## Exercise
In the data below, find every line with the word "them" and copy it out.

## Records excerpted from a collection

________________________________________

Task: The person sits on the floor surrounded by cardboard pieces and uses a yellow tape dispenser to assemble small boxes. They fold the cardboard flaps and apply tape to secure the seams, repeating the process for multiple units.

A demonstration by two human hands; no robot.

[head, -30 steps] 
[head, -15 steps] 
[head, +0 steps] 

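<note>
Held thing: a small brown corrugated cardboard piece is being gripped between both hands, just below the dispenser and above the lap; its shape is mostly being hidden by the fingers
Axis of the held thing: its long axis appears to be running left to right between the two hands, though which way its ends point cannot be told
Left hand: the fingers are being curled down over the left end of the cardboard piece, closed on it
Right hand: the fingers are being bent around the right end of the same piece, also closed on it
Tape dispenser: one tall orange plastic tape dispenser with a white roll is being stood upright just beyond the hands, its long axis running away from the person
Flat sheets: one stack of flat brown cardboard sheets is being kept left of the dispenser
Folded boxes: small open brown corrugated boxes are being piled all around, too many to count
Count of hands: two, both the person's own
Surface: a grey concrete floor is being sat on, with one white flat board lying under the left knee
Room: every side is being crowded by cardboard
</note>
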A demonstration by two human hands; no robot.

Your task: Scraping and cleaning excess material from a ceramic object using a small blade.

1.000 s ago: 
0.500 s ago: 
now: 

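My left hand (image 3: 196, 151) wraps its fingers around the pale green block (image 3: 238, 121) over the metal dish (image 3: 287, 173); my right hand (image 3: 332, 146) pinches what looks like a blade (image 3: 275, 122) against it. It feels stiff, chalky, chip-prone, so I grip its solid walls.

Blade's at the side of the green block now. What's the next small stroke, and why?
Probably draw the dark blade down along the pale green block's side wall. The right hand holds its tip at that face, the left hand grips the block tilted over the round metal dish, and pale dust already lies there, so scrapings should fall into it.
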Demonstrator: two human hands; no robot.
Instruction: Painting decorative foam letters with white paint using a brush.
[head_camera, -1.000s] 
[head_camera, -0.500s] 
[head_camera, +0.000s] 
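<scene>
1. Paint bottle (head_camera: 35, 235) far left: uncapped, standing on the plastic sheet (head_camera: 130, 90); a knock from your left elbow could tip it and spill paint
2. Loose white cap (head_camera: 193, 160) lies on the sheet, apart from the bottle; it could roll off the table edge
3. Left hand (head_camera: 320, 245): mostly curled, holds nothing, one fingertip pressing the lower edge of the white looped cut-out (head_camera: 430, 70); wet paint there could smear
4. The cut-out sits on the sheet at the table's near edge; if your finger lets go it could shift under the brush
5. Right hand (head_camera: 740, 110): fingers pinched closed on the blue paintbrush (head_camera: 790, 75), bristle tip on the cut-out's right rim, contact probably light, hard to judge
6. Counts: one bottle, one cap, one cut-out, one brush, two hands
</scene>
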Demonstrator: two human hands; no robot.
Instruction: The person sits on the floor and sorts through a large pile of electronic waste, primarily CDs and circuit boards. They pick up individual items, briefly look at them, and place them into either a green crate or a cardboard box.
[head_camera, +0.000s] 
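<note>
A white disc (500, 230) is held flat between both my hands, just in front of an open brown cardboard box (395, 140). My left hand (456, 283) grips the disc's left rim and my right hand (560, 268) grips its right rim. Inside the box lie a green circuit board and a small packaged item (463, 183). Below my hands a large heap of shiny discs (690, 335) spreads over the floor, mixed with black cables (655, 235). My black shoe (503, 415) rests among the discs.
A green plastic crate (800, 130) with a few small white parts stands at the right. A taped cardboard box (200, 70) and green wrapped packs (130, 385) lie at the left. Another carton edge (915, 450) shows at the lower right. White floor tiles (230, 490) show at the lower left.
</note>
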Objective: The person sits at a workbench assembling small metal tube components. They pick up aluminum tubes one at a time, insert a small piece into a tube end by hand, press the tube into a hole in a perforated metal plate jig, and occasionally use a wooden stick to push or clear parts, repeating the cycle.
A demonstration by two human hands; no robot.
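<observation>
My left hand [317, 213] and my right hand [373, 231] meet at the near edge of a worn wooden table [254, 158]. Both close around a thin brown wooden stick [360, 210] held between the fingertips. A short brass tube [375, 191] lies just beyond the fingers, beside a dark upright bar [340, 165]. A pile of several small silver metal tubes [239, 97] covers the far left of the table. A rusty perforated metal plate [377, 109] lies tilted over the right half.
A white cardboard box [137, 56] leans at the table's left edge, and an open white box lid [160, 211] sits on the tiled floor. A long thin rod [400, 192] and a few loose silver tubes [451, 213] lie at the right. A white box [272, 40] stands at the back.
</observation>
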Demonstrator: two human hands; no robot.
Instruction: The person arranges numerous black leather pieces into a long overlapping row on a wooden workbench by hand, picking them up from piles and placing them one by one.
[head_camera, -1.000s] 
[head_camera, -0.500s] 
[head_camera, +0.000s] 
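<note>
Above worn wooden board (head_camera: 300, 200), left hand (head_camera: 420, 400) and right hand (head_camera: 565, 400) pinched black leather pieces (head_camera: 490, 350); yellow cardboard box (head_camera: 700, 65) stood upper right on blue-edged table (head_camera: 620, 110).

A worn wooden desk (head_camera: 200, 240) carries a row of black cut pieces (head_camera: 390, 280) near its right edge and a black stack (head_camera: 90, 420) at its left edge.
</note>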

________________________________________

## Finished exercise
Instruction: The person sits on the floor and sorts through a large pile of electronic waste, primarily CDs and circuit boards. They pick up individual items, briefly look at them, and place them into either a green crate or a cardboard box.
Instruction: The person arranges numerous black leather pieces into a long overlapping row on a wooden workbench by hand, picking them up from piles and placing them one by one.

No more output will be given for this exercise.